» **TASK REQUIREMENTS**:
What follows is a listing. Return every line of it exactly.

[INFORMATION SHOWN]

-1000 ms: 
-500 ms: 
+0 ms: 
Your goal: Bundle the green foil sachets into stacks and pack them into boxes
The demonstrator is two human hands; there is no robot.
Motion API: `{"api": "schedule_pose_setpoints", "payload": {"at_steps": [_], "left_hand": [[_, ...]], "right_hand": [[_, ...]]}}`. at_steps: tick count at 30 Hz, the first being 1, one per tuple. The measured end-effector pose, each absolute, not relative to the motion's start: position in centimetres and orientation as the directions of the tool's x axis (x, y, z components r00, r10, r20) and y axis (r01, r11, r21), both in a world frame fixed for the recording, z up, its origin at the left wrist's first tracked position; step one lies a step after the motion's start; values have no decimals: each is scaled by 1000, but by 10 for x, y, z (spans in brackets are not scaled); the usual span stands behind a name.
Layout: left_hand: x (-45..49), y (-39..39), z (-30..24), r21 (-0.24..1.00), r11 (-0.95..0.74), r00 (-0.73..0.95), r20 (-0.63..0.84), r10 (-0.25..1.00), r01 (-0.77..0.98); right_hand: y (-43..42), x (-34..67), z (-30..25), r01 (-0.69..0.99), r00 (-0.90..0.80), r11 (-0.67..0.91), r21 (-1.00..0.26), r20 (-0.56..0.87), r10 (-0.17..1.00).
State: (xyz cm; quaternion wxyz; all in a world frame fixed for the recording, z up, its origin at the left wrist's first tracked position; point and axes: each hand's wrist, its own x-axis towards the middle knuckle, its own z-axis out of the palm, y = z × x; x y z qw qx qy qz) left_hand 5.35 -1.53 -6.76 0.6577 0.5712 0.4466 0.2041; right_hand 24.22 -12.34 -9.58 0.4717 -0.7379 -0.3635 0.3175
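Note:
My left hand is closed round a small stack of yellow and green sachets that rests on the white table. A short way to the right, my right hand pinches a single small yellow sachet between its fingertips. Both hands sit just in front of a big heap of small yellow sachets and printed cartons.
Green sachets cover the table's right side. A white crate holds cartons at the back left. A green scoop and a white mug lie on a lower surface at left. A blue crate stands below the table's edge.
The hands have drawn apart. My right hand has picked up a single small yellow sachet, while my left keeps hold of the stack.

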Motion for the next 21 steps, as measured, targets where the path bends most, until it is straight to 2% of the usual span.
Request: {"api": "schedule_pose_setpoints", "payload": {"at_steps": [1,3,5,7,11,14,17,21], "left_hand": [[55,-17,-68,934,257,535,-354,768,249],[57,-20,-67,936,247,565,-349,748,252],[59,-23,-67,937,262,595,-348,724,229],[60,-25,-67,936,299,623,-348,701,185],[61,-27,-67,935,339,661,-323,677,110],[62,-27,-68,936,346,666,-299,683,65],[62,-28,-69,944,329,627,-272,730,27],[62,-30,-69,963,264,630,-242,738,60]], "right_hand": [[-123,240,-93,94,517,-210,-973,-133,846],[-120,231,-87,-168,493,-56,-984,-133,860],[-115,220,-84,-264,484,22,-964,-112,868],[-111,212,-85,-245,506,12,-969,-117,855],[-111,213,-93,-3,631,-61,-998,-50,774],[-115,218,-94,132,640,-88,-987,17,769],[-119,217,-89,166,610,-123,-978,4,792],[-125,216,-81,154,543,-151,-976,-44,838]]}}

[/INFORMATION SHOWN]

» **OUTPUT OF THE EXERCISE**:
-1000 ms: 
-500 ms: 
+0 ms: 
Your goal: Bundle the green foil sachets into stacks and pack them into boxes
The demonstrator is two human hands; there is no robot.
Motion API: `{"api": "schedule_pose_setpoints", "payload": {"at_steps": [_], "left_hand": [[_, ...]], "right_hand": [[_, ...]]}}`. at_steps: tick count at 30 Hz, the first being 1, one per tuple. The measured end-effector pose, each absolute, not relative to the motion's start: position in centimetres and orientation as the directions of the tool's x axis (x, y, z components r00, r10, r20) and y axis (r01, r11, r21), both in a world frame fixed for the recording, z up, its origin at the left wrist's first tracked position; step one lies a step after the motion's start; values have no decimals: each is scaled by 1000, but by 10 for x, y, z (spans in brackets are not scaled); the usual span stands behind a name.
Layout: left_hand: x (-45..49), y (-39..39), z (-30..24), r21 (-0.24..1.00), r11 (-0.95..0.74), r00 (-0.73..0.95), r20 (-0.63..0.84), r10 (-0.25..1.00), r01 (-0.77..0.98); right_hand: y (-43..42), x (-34..67), z (-30..25), r01 (-0.69..0.99), r00 (-0.90..0.80), r11 (-0.67..0.91), r21 (-1.00..0.26), r20 (-0.56..0.87), r10 (-0.17..1.00).
State: (xyz cm; quaternion wxyz; all in a world frame fixed for the recording, z up, its origin at the left wrist's first tracked position; point and axes: each hand's wrist, its own x-axis towards the middle knuckle, its own z-axis out of the palm, y = z × x; x y z qw qx qy qz) left_hand 5.35 -1.53 -6.76 0.6577 0.5712 0.4466 0.2041; right_hand 24.22 -12.34 -9.58 0.4717 -0.7379 -0.3635 0.3175
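Note:
My left hand is closed round a small stack of yellow and green sachets that rests on the white table. A short way to the right, my right hand pinches a single small yellow sachet between its fingertips. Both hands sit just in front of a big heap of small yellow sachets and printed cartons.
Green sachets cover the table's right side. A white crate holds cartons at the back left. A green scoop and a white mug lie on a lower surface at left. A blue crate stands below the table's edge.
The hands have drawn apart. My right hand has picked up a single small yellow sachet, while my left keeps hold of the stack.
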
Motion for the next 21 steps, as measured, targets where the path bends most, until it is straight to 2% of the usual span.
Request: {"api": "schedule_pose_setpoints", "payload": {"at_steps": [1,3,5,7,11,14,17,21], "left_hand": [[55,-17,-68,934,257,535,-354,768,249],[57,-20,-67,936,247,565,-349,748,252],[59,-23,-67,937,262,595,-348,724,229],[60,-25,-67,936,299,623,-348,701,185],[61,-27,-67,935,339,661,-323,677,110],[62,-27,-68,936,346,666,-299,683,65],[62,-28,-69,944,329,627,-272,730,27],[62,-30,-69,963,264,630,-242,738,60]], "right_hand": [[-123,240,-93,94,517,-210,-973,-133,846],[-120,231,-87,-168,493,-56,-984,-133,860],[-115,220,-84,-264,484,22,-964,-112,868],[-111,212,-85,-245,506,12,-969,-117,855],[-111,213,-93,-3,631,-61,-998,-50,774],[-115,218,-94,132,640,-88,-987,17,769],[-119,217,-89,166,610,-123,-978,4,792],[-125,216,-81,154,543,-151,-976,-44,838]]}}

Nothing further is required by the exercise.